In een interview met Max Pam in de jaren zeventig zei Jan: ‘Aanvankelijk wilde ik eerst liever dammen of monopolie spelen, maar Ton wist mij dan te lijmen. Wij vochten ook wel eens. Dan ging hij gewoon op mij zitten, je weet hoe groot hij is, en dan gaf ik maar gauw toe.’
“Dat is echt héél lang geleden. Het zal wel zo zijn; kinderen gaan hard met elkaar om! Ik weet niet eens meer of ik Jan schaken heb geleerd of dat iemand anders dat deed.”
Wat de vraag oproept: heeft u uw eigen kinderen schaken geleerd?
“Mijn zoon wilde op zijn zesde, na een bezoek aan oom Jan, wereldkampioen schaken worden. Hij was en is een intelligente jongen en ik maakte me zorgen. Ik wilde het toch een beetje ontmoedigen. Ik heb hem een dame voorgegeven en een stuk of tien keer achter elkaar van het bord gehakt. En nu? In plaats van zijn huiswerk goed te doen, is hij (14 jaar oud) veel met webdesign bezig – hij had dus net zo goed kunnen gaan schaken! Schaken kan natuurlijk ook een hobby zijn, maar dat realiseerde ik me toen niet zo.
Generatiegenoten van me deden het anders: ik zie heel wat jonge spelers met mij vertrouwde namen… Ik was bezorgd dat het echt iets zou worden bij mijn zoon; ik denk namelijk niet dat mijn kinderen dommer zijn dan de Piketjes en Vanderweidetjes. En dit bedoel ik niet onaardig hoor!”
Wat verwacht u eigenlijk? Wilt u toernooien winnen, (groot)meesters verslaan, ELO-punten pakken?!
“Mijn ELO van 2330 is gebaseerd op resultaten van dertig jaar geleden. Ik zou het vervelend vinden als mijn ELO al te hard daalt; het zou fijn zijn dat het niet onder de 2200 komt. Want dat geeft problemen bij de inschrijving voor volgende toernooien.”

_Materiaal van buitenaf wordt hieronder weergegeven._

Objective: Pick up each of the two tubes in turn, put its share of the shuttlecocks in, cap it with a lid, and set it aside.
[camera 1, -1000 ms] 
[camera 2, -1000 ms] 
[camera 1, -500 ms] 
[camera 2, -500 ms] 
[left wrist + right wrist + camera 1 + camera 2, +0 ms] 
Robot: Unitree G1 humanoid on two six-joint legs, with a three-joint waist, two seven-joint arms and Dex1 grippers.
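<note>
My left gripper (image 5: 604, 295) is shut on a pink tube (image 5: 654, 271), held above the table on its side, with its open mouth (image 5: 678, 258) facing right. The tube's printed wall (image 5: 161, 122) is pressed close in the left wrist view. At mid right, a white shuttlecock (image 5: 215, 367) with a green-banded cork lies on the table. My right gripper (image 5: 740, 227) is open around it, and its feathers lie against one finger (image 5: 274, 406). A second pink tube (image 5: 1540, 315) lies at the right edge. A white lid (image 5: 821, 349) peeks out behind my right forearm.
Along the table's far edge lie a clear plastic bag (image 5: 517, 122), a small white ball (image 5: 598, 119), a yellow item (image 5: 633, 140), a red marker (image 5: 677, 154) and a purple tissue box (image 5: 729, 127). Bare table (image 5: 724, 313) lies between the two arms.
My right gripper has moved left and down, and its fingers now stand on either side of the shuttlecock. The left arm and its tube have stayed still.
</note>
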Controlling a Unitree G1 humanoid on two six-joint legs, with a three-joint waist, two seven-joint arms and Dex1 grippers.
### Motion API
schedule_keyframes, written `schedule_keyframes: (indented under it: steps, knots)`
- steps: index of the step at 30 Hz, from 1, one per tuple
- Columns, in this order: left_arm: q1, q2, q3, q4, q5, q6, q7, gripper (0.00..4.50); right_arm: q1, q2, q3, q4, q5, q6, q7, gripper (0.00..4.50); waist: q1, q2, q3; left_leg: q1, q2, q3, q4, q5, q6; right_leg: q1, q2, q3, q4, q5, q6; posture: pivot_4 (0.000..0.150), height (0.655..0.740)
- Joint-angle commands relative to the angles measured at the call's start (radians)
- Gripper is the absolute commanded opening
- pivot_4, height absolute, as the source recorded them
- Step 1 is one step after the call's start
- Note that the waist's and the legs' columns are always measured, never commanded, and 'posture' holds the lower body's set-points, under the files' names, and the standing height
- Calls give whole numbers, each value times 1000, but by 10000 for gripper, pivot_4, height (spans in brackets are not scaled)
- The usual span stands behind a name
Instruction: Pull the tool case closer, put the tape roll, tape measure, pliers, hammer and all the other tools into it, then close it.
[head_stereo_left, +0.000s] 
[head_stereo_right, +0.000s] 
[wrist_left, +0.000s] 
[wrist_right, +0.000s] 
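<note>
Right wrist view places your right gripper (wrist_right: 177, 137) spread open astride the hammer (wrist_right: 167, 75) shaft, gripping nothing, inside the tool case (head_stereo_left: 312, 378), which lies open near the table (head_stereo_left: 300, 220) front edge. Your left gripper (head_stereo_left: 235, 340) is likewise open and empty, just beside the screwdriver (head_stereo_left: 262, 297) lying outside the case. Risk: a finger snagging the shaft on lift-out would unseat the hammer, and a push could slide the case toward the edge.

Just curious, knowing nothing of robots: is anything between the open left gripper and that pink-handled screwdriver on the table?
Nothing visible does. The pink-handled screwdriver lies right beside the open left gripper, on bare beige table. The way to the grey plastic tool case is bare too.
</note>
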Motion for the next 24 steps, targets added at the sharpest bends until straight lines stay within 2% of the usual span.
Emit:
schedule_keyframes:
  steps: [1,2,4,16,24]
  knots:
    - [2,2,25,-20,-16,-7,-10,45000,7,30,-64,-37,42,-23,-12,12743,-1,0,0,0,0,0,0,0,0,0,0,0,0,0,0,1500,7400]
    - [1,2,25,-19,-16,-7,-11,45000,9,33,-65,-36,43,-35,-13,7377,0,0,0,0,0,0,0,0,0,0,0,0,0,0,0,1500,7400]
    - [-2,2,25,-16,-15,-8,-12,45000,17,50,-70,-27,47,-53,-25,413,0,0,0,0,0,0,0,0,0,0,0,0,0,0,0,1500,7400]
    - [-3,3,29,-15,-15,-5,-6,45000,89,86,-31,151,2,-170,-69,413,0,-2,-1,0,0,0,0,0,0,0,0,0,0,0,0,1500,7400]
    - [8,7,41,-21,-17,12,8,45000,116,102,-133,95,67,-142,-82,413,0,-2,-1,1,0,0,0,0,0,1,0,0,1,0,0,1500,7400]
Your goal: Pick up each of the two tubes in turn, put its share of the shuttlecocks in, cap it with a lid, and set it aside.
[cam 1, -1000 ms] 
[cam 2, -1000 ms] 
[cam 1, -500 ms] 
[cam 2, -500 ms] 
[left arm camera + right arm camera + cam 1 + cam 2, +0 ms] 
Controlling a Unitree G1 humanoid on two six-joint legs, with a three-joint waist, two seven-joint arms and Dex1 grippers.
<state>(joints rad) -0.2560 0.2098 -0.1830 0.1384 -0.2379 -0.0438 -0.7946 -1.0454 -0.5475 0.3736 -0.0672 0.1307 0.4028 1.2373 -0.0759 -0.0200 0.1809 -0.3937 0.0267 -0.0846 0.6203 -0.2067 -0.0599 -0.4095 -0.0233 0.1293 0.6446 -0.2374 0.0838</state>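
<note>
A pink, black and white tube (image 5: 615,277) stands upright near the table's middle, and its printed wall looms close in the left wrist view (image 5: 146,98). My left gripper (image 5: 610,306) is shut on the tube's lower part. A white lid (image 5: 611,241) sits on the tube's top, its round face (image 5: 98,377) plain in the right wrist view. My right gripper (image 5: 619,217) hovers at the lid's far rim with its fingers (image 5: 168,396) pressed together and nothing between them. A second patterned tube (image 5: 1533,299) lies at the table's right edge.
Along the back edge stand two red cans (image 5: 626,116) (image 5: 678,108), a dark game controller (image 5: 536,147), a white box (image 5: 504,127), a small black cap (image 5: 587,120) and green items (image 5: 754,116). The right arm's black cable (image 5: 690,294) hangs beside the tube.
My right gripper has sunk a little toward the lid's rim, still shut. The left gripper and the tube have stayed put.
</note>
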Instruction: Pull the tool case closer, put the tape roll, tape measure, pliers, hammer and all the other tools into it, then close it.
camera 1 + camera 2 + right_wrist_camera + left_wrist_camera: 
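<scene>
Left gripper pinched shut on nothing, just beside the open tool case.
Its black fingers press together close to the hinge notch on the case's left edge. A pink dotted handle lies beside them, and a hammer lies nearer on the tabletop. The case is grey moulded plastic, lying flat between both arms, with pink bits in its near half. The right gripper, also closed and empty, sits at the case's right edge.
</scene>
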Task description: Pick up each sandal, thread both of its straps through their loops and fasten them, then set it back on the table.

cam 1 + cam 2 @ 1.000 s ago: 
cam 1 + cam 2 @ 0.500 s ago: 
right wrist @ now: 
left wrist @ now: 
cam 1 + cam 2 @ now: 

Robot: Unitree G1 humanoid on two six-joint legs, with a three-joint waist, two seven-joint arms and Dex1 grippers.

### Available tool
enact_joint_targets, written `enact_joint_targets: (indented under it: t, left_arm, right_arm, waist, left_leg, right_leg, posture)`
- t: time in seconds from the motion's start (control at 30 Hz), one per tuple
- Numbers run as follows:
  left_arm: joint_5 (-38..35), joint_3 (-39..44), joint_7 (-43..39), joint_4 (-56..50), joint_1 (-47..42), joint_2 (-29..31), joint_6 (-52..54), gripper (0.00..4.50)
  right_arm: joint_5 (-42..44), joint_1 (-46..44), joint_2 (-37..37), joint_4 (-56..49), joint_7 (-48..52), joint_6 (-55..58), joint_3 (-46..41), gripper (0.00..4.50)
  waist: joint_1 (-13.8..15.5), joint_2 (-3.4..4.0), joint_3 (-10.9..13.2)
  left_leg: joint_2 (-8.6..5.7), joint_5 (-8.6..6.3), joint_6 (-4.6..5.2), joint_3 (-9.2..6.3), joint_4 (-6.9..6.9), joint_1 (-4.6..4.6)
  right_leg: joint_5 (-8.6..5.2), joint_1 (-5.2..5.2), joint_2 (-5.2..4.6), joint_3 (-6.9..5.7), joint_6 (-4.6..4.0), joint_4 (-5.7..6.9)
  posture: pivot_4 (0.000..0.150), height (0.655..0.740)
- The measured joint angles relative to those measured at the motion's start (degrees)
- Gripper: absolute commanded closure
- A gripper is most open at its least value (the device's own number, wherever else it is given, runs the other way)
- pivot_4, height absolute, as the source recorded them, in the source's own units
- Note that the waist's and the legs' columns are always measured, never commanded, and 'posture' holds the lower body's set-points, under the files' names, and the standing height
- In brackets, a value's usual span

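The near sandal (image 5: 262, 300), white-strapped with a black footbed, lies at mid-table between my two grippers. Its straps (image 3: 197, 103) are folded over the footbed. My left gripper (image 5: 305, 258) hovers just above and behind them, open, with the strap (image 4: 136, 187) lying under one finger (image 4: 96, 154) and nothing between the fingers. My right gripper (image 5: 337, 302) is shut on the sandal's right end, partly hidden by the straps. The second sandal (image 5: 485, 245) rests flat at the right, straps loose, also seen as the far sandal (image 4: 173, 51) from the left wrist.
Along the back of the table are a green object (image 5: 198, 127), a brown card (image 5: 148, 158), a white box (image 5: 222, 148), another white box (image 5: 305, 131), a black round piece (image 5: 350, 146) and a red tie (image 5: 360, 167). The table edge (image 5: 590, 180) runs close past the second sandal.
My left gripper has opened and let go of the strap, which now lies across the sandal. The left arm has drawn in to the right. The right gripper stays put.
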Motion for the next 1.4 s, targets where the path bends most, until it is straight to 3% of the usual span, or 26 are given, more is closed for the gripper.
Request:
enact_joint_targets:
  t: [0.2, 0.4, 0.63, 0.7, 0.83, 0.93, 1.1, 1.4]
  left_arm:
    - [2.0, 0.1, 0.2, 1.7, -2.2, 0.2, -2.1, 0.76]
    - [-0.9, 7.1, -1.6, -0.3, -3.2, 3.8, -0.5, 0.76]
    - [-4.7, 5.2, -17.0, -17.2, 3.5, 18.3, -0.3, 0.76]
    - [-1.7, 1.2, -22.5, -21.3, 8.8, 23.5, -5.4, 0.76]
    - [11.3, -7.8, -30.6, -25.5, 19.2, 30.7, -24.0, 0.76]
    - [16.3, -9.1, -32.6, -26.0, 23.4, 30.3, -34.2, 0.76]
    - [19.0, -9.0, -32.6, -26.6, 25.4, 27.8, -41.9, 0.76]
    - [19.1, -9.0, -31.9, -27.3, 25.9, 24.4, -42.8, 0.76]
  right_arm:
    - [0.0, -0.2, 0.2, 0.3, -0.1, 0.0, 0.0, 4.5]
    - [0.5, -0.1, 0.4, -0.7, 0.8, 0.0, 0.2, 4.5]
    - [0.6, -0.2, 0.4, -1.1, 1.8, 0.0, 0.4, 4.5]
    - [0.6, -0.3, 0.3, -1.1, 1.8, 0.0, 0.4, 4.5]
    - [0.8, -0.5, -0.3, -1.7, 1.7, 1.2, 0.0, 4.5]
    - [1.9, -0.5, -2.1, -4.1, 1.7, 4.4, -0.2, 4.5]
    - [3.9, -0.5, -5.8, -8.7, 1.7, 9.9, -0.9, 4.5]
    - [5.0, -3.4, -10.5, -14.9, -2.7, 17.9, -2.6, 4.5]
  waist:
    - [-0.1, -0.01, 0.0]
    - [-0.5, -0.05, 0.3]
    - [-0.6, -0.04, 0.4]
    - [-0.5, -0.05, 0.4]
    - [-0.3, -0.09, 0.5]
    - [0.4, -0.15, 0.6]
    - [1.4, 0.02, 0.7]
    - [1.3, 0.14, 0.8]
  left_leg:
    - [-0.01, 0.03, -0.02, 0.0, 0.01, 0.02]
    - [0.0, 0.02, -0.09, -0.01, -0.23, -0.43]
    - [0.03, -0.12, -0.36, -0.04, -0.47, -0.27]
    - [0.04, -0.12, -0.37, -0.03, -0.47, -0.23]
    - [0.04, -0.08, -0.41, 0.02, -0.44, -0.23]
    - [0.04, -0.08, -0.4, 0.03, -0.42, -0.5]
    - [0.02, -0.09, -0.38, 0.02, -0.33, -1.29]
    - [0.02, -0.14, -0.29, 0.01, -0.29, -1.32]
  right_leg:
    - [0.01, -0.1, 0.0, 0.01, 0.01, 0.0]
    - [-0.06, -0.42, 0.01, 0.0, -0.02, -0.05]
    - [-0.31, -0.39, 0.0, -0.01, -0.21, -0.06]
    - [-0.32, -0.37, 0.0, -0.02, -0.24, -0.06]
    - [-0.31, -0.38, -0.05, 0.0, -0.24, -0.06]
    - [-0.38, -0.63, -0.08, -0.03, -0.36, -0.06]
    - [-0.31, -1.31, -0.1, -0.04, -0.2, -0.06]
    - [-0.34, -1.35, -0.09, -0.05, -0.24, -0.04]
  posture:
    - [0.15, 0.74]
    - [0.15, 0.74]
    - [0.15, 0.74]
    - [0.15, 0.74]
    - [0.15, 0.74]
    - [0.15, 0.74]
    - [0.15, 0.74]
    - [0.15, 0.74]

Heeft u uw broer al gesproken?
Na de eerste ronde – de partij tegen Ivan Sokolov, die ik verloor – werd ik door verscheidene schakers – Van der Wiel, Hartoch – aangeschoten: had ik die partij remise kunnen houden? Dat hadden ze van Sokolov gehoord. Maar mijn broer zei niets! Jan en ik hebben elkaar alleen kort voor de eerste ronde gesproken; we spreken elkaar sowieso weinig. Ik heb geen flauw benul of hij erg verrast was over mijn terugkeer. Dat moet u hem vragen.”
Ton Timman eindigde uiteindelijk met 4 uit 9 (-2 , = 6, +1), een TPR van 2228.